TASK TO CARRY OUT. Your response should reproduce every line of the entries that contains the word "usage".

Stored data:
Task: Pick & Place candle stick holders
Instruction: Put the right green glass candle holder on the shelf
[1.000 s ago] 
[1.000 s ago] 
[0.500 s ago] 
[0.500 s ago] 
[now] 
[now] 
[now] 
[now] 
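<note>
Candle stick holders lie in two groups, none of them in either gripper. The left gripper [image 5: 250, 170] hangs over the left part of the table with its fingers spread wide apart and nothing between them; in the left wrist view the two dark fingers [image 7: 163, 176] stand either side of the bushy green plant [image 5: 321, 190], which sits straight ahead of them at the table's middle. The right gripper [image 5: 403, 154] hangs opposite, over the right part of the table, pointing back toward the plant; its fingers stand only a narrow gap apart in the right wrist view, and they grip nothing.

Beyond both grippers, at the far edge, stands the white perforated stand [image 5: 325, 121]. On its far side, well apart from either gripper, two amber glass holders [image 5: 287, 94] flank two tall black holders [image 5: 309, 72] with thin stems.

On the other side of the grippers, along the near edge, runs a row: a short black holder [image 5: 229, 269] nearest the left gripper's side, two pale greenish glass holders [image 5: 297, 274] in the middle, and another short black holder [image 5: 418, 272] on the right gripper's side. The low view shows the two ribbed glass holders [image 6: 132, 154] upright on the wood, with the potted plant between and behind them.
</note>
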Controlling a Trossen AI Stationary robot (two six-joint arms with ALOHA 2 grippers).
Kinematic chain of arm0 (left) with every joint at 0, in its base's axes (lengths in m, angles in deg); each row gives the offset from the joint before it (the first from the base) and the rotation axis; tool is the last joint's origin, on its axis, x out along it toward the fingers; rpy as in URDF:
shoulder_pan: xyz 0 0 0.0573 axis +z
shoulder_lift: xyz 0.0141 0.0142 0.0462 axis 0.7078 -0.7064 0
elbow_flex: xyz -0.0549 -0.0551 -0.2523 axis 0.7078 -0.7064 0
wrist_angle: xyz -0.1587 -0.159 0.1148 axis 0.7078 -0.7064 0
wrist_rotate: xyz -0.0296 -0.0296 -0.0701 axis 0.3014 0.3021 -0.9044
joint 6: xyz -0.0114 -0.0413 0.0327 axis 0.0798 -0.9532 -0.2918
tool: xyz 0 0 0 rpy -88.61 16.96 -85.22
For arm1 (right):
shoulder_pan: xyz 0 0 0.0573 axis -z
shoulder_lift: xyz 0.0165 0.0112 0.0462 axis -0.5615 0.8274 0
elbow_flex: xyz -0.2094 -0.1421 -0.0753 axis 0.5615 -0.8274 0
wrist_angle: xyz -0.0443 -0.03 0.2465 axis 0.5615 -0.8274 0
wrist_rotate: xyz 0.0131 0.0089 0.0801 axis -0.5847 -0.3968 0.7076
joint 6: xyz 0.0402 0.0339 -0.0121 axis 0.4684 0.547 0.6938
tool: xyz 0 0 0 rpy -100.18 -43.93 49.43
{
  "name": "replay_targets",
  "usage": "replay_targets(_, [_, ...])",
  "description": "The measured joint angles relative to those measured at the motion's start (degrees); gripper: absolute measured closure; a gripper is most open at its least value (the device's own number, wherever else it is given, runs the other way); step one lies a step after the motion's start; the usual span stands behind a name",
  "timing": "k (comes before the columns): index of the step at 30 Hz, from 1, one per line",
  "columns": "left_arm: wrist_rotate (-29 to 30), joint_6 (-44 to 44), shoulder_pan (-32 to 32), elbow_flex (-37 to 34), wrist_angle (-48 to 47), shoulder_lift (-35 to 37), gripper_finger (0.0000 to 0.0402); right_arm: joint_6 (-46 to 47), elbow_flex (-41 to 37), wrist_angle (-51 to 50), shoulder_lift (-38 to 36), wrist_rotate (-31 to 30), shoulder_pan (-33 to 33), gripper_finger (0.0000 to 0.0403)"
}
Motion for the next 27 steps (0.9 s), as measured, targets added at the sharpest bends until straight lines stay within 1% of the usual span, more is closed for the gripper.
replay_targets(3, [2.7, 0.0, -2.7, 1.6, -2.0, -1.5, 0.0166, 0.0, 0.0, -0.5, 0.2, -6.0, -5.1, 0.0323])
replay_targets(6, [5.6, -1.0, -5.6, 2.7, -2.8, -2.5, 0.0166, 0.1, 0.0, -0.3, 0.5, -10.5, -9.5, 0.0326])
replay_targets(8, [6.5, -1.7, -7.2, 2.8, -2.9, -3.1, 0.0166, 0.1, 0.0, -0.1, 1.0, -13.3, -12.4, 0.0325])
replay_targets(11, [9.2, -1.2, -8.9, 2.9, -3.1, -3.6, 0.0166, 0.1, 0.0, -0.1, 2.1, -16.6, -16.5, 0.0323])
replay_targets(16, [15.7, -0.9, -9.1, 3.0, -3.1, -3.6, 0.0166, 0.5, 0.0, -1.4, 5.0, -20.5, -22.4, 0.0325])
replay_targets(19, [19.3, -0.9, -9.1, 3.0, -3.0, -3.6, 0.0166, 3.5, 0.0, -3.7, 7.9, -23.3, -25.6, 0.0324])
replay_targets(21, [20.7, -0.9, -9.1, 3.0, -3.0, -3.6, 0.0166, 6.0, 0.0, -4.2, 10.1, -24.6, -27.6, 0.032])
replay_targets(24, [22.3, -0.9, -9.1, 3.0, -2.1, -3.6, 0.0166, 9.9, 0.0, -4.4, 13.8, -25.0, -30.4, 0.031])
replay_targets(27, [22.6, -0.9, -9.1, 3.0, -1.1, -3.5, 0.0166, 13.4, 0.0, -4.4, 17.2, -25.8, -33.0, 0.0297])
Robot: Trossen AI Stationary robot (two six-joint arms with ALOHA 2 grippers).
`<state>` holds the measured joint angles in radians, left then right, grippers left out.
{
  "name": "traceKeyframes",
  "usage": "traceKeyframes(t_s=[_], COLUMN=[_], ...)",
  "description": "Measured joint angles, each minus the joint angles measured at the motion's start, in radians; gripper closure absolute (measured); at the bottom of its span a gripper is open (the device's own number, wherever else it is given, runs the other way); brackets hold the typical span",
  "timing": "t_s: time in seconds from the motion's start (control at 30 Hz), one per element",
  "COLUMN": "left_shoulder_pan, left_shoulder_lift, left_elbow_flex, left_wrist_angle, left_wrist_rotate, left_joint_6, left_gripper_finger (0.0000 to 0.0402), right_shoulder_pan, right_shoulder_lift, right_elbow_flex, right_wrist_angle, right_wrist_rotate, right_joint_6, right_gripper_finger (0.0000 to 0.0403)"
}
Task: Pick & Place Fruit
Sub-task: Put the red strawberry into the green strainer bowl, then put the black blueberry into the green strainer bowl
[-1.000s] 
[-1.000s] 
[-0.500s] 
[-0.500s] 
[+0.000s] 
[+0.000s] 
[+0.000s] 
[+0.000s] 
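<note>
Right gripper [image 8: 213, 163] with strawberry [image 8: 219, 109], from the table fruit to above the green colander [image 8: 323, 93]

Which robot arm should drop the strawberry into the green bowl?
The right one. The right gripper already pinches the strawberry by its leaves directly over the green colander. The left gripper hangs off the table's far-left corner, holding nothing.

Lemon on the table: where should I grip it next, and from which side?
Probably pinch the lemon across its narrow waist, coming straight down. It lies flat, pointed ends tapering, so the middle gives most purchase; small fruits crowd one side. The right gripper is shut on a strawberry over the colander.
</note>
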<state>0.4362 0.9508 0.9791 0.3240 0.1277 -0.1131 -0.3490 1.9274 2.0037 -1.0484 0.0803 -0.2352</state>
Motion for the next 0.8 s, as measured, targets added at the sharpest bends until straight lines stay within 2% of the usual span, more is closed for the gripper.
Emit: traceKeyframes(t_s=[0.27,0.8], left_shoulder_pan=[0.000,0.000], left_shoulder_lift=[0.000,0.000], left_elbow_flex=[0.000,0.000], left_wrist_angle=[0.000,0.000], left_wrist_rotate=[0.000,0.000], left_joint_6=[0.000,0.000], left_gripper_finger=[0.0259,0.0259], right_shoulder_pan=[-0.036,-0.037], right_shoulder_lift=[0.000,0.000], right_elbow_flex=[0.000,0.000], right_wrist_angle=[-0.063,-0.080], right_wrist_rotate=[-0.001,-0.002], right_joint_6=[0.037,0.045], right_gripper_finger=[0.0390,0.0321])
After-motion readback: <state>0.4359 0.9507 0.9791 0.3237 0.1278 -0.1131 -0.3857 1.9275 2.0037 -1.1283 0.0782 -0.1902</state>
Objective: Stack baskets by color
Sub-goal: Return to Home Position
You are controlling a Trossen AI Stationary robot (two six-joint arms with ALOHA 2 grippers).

ANSWER SECTION.
  "usage": "replay_targets(_, [_, ...])",
  "usage": "traceKeyframes(t_s=[_], COLUMN=[_], ...)",

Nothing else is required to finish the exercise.